Work task: For the listing below, return the line containing "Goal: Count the", the line containing "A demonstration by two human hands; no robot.", and all lines in between, exactly as written and nothing else.

Data provided:
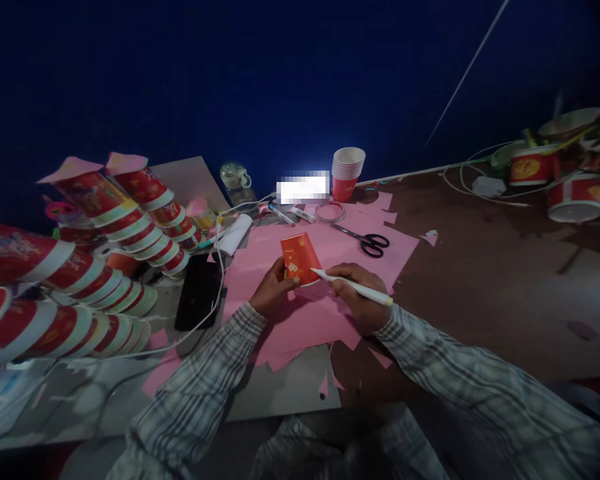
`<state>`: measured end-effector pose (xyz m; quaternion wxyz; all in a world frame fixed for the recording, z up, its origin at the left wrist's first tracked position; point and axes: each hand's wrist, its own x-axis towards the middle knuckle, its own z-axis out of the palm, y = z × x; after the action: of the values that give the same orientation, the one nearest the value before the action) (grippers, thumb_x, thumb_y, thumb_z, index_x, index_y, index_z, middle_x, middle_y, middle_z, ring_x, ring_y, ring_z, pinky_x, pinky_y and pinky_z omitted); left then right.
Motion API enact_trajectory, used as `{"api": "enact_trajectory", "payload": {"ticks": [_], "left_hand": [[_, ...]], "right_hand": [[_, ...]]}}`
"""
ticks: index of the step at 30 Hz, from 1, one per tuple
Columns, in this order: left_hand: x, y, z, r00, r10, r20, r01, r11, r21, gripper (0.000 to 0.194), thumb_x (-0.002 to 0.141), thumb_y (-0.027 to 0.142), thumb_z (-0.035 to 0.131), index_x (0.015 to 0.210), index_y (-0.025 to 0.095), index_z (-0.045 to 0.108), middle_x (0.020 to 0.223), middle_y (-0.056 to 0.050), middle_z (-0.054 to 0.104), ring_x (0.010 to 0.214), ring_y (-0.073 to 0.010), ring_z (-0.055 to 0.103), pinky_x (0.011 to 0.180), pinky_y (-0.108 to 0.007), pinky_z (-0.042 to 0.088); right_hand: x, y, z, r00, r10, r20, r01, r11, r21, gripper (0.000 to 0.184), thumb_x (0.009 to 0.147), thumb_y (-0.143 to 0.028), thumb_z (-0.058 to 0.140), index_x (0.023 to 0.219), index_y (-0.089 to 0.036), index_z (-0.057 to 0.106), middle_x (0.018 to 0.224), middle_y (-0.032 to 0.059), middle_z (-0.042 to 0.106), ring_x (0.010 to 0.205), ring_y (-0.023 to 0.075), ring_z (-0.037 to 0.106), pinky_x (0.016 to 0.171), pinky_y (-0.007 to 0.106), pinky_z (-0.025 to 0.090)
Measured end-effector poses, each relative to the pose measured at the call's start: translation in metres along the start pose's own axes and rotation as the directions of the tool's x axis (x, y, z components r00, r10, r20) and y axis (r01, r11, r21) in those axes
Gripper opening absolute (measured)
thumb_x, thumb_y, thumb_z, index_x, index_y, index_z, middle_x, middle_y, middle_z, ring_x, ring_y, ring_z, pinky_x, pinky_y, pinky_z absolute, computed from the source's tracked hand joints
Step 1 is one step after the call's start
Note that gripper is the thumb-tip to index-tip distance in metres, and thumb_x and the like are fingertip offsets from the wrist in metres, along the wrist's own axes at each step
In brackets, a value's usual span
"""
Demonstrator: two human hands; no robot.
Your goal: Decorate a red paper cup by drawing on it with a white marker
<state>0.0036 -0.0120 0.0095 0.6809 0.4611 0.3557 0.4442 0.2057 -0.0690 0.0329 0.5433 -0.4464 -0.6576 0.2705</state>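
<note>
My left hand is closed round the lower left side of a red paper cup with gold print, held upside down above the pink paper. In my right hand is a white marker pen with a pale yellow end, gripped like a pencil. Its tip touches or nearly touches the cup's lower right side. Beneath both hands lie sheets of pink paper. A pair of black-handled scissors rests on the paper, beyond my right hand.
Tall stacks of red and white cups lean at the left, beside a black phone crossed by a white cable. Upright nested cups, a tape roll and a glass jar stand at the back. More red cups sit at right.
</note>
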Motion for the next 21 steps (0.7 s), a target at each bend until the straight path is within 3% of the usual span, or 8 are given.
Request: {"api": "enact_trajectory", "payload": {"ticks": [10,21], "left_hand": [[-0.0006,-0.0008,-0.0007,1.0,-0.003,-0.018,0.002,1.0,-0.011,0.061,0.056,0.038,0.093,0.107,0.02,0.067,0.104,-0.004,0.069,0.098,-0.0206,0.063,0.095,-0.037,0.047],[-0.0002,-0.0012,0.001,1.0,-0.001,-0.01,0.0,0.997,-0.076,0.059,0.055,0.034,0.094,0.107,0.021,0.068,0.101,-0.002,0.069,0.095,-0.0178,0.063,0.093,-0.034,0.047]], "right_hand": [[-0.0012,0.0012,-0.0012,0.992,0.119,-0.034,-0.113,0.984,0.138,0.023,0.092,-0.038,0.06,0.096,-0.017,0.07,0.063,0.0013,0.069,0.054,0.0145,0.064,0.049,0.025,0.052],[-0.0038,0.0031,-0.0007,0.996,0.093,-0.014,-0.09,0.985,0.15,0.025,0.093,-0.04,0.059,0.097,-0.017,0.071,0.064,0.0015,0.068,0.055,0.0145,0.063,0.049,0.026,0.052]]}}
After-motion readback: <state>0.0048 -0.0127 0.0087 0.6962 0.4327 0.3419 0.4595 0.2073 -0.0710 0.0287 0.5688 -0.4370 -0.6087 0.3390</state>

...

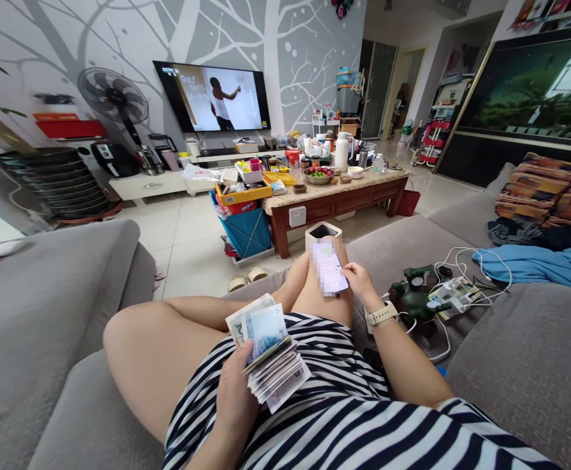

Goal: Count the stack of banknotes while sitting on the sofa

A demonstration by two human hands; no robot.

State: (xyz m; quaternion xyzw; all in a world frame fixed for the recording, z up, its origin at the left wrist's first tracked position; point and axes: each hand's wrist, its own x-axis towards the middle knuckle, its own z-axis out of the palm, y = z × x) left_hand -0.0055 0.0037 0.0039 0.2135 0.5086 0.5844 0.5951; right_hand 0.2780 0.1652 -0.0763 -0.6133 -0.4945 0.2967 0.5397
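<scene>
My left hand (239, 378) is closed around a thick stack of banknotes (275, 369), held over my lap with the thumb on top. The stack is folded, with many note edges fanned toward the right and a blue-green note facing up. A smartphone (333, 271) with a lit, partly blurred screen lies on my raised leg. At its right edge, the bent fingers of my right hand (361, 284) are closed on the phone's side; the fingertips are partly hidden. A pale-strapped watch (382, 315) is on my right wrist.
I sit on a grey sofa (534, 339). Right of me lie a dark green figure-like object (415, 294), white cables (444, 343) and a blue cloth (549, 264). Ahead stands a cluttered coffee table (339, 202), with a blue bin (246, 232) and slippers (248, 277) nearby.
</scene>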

Solution to this problem:
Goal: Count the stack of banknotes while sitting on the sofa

A demonstration by two human hands; no robot.

The exercise output is complete.